How do you go about teaching children these skills? This is definitely a topic that merits many, many posts–not just one. Let me give a brief idea, however, and then link to some helpful posts that go further in depth on the topic.

  1. Example: Start by example. For children of all ages, including your babies, do work in front of your child. When Brayden was a baby, we lived in a studio apartment, which meant I didn’t do cleaning while he was napping. I cleaned in front of him. He LOVED to help me clean. He sat on the bed and “helped” me fold laundry. He “helped” me push the vacuum around the house. He held a broom and pushed it around the floor. No matter the age of your children, they will benefit from seeing you clean.
  2. Explain: Explain what you are doing and why you are doing it. Keep it on your child’s level. This can even be applied to parenting choices. I often explain what I am doing with Brinley and why. My children are learning parenting practices from me.
  3. Start Simple: As your child gets older and able, have your child help where he can. Have him help clean up after independent playtime. Picking up toys is something children can do from a very young age. 
  4. Keep it Small and Direct: Give your child manageable tasks. Give your child specific directions. To tell a child to go into a room and “clean it” is highly overwhelming. Instead, tell the child to pick up the books. Once those are all cleaned up, move on to another category. This makes the task manageable  As adults, we make tasks manageable in our heads as we organize how to go about cleaning–children need help in doing this. 
  5. Praise: Praise your child for helping. Focus on efforts, “Wow! You worked so hard to make your bed!” Also point out the atmosphere you feel when things are clean, “I love when the room is all clean. I feel peaceful inside. Thank you for cleaning it up!”
  6. Teach Your Child: Your child may have observed you sweep the floor or clean the bathroom, but that doesn’t mean she is an expert on it. Take the time to teach her how to do this. Demonstrate as you verbalize what you are doing. Have her practice and explain what she is doing. A tip I would give you is to have teaching sessions be one-on-one with your child. If I am teaching my child to cook, I find it easiest to do if I am one-on-one with that one child. We have times when we all cook at the same time together, but times I am teaching the skill, I keep it just me and the child.

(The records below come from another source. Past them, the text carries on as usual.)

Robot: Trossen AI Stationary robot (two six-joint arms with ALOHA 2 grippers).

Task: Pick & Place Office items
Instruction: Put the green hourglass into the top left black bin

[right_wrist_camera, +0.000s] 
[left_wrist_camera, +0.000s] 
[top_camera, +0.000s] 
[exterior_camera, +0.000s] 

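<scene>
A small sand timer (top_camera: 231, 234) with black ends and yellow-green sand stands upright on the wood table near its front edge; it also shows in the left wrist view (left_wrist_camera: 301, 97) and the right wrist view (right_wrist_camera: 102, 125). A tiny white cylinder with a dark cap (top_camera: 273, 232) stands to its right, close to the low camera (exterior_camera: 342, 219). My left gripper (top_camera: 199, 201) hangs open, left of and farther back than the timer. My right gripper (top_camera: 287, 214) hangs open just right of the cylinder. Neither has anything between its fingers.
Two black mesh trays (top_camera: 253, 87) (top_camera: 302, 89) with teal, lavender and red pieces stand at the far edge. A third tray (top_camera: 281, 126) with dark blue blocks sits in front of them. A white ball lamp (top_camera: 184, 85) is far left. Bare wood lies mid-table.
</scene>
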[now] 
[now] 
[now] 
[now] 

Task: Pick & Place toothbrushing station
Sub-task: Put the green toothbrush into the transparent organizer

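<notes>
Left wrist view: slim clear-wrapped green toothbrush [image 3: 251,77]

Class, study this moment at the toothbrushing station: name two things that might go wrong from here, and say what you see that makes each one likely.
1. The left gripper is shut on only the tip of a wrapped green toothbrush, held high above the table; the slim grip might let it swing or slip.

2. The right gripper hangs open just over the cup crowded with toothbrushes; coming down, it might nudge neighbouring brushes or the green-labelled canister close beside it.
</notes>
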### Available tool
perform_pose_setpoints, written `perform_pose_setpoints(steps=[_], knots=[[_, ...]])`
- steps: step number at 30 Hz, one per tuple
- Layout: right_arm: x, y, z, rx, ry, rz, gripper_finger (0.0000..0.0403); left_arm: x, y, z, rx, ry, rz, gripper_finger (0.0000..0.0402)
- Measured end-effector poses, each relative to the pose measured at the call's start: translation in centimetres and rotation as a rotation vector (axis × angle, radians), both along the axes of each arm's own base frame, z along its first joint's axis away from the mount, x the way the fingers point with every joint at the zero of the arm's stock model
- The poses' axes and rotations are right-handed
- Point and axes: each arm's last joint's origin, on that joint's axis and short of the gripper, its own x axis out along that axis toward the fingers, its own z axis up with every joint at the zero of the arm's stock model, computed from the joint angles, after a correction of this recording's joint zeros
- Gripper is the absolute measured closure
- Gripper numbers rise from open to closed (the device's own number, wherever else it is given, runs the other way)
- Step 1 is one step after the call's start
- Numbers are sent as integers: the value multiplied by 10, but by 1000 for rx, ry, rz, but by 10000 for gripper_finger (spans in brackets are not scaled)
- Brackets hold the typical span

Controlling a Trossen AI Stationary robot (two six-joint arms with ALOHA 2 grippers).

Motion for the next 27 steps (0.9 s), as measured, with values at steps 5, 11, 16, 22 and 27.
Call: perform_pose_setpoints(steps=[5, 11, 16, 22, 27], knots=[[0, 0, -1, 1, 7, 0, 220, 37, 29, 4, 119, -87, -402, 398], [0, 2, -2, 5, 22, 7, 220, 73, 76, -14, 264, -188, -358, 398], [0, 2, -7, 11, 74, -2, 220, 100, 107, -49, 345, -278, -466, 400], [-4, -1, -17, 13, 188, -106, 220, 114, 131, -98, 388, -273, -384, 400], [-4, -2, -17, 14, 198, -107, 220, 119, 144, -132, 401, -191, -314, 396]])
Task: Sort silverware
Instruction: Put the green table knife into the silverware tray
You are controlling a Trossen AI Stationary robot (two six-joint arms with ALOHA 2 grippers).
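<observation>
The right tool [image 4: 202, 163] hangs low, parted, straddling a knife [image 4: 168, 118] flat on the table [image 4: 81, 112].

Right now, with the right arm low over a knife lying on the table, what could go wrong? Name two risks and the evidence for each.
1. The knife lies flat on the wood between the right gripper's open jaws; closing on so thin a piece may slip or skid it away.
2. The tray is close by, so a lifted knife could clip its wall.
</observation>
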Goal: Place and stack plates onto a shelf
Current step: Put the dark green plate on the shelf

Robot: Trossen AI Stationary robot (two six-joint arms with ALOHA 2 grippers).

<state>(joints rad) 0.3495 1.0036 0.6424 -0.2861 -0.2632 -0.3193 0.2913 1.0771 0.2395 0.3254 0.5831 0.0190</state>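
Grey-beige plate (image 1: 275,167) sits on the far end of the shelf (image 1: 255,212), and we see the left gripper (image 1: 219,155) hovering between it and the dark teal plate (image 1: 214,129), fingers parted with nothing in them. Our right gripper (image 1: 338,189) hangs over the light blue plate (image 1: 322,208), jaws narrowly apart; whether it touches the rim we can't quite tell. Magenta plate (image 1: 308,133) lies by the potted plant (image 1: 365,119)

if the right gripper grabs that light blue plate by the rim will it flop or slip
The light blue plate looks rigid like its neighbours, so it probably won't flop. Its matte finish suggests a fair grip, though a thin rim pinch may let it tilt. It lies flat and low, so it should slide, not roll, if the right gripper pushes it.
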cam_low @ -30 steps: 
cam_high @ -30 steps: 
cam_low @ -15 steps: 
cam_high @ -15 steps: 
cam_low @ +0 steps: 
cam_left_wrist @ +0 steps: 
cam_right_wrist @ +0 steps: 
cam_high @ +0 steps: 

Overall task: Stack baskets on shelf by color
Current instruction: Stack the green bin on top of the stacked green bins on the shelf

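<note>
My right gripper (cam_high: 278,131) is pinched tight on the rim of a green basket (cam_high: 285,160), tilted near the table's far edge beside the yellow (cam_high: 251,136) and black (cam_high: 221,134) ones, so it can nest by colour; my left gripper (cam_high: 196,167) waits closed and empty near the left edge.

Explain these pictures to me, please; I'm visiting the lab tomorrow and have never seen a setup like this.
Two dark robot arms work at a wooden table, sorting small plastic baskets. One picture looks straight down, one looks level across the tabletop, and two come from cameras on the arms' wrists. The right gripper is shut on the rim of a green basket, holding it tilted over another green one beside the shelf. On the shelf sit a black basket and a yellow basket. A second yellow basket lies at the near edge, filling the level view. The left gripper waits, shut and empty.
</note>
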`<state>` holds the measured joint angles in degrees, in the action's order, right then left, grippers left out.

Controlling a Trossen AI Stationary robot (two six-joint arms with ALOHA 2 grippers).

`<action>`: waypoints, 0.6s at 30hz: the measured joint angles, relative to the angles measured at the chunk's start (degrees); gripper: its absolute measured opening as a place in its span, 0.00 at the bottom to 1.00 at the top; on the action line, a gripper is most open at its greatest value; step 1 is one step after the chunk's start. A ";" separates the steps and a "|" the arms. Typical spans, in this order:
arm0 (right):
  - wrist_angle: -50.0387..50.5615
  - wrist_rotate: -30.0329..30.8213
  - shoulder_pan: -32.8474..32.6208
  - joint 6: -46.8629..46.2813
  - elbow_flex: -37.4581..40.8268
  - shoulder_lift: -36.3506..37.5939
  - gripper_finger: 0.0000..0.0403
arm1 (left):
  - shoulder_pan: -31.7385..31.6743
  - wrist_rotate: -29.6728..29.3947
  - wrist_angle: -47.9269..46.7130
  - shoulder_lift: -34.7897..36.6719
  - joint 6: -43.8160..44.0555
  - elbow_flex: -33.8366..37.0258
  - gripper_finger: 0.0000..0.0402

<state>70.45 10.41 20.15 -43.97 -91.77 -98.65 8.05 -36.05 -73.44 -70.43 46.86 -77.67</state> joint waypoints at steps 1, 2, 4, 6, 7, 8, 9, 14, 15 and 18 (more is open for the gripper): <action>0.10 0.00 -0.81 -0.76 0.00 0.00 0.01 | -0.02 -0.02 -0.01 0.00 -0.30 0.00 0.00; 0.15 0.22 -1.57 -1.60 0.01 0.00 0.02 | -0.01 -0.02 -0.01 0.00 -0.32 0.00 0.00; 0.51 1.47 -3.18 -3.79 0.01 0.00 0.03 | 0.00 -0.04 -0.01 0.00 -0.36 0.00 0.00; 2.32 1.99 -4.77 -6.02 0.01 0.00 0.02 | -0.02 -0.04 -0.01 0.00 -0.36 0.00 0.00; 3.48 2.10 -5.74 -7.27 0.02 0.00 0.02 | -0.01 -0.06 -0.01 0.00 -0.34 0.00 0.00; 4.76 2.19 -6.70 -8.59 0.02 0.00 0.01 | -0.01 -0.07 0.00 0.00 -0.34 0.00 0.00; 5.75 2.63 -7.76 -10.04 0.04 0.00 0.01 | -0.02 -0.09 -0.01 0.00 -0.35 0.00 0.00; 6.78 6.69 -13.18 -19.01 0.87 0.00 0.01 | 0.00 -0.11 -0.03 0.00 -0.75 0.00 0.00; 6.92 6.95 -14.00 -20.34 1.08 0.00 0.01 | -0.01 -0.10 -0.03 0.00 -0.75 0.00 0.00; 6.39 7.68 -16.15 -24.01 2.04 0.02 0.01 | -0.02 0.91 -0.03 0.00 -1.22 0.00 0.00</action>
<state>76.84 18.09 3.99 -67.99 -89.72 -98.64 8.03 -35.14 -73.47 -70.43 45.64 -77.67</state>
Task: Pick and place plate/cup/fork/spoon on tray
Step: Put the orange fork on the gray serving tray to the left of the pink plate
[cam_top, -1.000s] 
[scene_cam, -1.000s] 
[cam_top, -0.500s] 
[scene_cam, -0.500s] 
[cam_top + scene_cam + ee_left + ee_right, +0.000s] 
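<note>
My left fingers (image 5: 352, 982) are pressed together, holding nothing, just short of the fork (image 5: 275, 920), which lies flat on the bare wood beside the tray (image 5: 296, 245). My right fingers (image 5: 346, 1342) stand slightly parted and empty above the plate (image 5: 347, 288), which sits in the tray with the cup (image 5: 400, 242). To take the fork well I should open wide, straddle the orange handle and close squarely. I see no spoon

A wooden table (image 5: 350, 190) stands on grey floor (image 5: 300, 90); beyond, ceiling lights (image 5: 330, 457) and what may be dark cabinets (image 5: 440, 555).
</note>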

  7. Allow Practice: Have your child practice cleaning. Balance praise for the effort done with pointing out where improvement can be made.
  8. Allow Mistakes: Your child will not do as good of a job as you do when cleaning or cooking. Your child’s bed will be lumpy after he makes it. Allow for these mistakes–let your child’s best effort be enough. It is very deflating to have someone come behind you and fix your best efforts. 
  9. Have Patience: Have patience as your child learns and practices. With time, you will one day realize that your child is actually quite helpful. And that means your child will be able to do things for herself, her current family, and her future family. 
  10. Be Consistent: Have a chore routine in your home. Set up situations that provide practice. Have family policies. When are chores to be done? What time of day? How many days a week? Make this work part of the routine. For maintaining consistency, chore charts are very helpful. See Chore CardsChore Jar,  Morning Chore Cards, and Chore Wheel for ideas.